Knife Drawn, the Bundesbank Attacks the ECB, and German Industrialists Tremble

The battle lines are hardening: In its monthly report, the Bundesbank (German Central Bank) attacks its omnipotent sister, the ECB (European Central Bank) for its recent decision to buy sovereign bonds of Italy and other eurozone countries that lived high on the hog for years but are now crumbling under the resulting pile of debt.

And yet, holier-than-thou Germany faces a conundrum. Its export-oriented economy is dependent on other countries, including Greece and Italy. In fact, Germany has been the primary beneficiary of its neighbors’ borrowing binge. The German industrial complex, until last year the world’s number one export powerhouse, raked in huge profits by exporting to these countries for over a decade.
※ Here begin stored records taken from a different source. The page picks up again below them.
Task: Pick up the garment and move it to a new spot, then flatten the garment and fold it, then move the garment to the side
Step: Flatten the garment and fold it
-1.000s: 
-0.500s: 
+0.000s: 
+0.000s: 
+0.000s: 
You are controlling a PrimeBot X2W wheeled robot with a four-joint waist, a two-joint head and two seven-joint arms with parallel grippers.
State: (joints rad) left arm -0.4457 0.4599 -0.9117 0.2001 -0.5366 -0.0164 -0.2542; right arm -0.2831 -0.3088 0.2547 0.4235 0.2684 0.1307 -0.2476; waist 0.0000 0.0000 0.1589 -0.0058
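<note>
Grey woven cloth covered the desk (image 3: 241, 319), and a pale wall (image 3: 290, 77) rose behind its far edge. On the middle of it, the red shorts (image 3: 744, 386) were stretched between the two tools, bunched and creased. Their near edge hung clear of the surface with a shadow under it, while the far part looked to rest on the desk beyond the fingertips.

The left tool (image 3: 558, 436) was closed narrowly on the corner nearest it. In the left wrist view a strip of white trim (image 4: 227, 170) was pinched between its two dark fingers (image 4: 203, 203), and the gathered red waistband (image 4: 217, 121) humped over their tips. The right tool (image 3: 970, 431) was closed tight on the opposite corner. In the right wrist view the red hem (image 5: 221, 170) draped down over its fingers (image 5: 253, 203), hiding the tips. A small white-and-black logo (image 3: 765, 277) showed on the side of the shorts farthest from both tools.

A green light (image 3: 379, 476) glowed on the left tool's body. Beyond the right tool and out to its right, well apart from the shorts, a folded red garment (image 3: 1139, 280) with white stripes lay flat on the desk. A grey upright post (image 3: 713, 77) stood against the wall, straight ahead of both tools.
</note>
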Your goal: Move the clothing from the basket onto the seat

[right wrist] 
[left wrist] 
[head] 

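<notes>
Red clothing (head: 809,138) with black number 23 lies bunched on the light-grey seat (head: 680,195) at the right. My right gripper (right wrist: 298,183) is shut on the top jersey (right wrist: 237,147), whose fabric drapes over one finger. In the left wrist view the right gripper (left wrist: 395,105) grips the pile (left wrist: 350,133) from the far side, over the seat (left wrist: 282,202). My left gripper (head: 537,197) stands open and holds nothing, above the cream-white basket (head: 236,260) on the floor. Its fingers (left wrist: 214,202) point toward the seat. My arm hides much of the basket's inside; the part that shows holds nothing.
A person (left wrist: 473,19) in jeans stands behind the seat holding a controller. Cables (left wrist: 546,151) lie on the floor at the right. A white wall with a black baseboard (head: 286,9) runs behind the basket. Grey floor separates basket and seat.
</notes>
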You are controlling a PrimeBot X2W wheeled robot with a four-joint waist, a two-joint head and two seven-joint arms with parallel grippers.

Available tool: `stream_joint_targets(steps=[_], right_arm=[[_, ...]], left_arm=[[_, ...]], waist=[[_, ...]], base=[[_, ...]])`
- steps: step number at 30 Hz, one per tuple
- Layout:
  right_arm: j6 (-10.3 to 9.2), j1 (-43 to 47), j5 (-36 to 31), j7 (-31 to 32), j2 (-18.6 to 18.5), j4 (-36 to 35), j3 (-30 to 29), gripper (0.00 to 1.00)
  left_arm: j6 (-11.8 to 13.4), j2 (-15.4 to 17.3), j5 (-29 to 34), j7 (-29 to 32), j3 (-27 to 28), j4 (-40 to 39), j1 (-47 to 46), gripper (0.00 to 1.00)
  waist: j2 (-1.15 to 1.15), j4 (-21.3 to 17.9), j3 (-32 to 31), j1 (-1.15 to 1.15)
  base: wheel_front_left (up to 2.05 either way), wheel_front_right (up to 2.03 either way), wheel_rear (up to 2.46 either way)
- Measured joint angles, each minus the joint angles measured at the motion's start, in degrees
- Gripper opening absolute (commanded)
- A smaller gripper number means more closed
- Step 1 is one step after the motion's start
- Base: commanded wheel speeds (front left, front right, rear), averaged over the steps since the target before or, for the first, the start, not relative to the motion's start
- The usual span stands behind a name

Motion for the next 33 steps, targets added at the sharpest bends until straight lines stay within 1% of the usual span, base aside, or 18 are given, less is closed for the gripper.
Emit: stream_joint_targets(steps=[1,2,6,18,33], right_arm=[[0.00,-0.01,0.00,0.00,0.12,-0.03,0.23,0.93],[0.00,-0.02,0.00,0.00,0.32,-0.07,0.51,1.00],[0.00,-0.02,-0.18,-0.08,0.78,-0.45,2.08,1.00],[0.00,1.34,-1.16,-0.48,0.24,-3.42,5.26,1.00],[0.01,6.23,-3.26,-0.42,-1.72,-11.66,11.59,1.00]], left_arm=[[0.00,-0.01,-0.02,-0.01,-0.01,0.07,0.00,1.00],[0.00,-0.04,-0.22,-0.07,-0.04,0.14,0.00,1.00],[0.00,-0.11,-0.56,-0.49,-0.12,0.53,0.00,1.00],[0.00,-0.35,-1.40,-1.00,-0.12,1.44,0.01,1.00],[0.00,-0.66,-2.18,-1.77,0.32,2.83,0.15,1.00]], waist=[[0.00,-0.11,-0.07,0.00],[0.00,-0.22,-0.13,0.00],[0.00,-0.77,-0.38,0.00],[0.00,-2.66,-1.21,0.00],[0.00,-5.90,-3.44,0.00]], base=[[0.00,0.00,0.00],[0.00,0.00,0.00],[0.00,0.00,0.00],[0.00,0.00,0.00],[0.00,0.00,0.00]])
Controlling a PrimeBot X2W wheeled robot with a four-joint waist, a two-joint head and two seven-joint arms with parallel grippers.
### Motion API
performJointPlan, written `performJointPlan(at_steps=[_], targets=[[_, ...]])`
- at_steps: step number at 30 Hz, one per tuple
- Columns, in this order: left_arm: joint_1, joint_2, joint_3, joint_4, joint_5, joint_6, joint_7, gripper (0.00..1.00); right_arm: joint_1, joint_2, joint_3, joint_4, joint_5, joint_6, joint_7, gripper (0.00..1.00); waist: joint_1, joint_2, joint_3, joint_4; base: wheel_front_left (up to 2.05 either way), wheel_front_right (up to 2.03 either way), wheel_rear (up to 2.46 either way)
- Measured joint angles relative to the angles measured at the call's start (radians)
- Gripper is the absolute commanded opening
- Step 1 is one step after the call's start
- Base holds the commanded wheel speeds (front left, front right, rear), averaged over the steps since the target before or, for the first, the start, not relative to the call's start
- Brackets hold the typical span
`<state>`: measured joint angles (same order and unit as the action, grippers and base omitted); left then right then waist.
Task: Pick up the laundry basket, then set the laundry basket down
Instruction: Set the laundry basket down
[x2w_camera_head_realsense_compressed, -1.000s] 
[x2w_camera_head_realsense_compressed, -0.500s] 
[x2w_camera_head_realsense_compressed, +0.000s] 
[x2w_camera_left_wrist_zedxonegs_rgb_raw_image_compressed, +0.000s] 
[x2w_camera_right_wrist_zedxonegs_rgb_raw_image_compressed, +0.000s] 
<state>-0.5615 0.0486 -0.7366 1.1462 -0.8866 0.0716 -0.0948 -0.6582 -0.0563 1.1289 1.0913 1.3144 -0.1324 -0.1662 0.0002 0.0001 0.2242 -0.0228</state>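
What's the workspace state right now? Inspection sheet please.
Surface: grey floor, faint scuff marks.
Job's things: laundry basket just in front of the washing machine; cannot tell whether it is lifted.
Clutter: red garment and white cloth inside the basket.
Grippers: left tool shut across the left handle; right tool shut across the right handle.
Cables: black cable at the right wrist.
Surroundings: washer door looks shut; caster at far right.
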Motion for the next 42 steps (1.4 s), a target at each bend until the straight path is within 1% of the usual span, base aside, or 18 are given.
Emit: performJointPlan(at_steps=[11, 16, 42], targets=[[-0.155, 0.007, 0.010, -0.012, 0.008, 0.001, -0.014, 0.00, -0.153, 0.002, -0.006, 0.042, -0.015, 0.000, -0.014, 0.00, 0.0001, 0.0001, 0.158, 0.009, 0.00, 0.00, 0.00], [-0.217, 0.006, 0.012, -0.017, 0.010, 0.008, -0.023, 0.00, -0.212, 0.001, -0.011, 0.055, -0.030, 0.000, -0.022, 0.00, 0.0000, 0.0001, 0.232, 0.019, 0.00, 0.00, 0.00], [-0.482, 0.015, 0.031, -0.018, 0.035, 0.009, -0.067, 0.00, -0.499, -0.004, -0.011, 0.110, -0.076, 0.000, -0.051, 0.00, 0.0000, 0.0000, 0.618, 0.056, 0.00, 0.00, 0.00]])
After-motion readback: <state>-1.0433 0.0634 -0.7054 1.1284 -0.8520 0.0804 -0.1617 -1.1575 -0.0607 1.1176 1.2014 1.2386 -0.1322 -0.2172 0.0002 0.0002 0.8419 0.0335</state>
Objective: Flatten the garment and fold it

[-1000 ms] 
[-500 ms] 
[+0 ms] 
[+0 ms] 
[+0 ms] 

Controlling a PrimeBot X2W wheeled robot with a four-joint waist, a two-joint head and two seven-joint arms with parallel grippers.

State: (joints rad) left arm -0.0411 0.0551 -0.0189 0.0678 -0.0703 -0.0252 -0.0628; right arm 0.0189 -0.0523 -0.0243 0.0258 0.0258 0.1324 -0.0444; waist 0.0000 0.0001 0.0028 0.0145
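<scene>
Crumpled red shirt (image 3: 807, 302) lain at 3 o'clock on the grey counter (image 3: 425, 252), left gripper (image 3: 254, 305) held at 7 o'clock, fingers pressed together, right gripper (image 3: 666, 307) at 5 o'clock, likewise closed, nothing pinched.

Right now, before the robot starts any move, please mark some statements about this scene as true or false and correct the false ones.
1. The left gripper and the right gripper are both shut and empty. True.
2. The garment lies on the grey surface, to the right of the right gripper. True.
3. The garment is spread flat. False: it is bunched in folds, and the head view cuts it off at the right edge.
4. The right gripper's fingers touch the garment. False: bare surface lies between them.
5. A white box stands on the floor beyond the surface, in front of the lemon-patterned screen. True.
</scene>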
The idea that this debt-fueled trade could take a hit if real belt-tightening were to set in produces a lot of hand-wringing these days in German business conversations.

Now they’re on collision course: On one side, the Bundesbank that sees itself as guardian of monetary stability; on the other side, the industrial complex that sees itself as engine of the German economy; and in between, Chancellor Angela Merkel and her cabinet that ping-pong around in their uphill battle to get reelected.

Printing money to monetize Germany’s national debt is of course still anathema to all of them. That such a strategy demolished the German economy twice in the 20th century is still taught in history class. But printing money to bail out other countries so that they can continue to buy German goods is suddenly up for discussion. While German industrialists and financial institutions have been working furiously behind the scenes and through the media to get some kind of deal worked out, the Bundesbank has drawn its knife.

The ECB’s decision to buy sovereign bonds of eurozone countries will shift liability and risks from individual countries to the eurozone as a whole, or rather from its weak members to its strongest, namely Germany, says the Bundesbank in its 166-page monthly report. And it will allow individual countries to evade the fiscal discipline that capital markets impose. At the same time, the ECB has done nothing to increase its influence over financial and fiscal policies of these troubled countries.

Designed to protect over-indebted countries from default, it turns into a false incentive: Countries with unsustainable budgetary policies can count on aid, and countries with solid finances are conscripted to finance that aid. Particularly disturbing, the Bundesbank says, is that the new credit conditions diminish the incentives for these countries to undertake the painful reforms needed to reach dry ground.

So the Bundesbank poses a question: How can you prevent financial irresponsibility at the national level if countries that violate eurozone budget rules year after year are protected from the discipline of the capital markets and are bailed out under very advantageous conditions that allow them to finance their out-of-control debt at lower rates than the aiding countries?

But exactly this system of bailing out troubled countries under very advantageous conditions makes German industrialists drool; they see the enormous profits to be made if they could just persuade the public and politicians to go along. And note, I haven’t said a word about German banks who own a big chunk of this troubled debt, and whose survival may well hinge on this very bailout.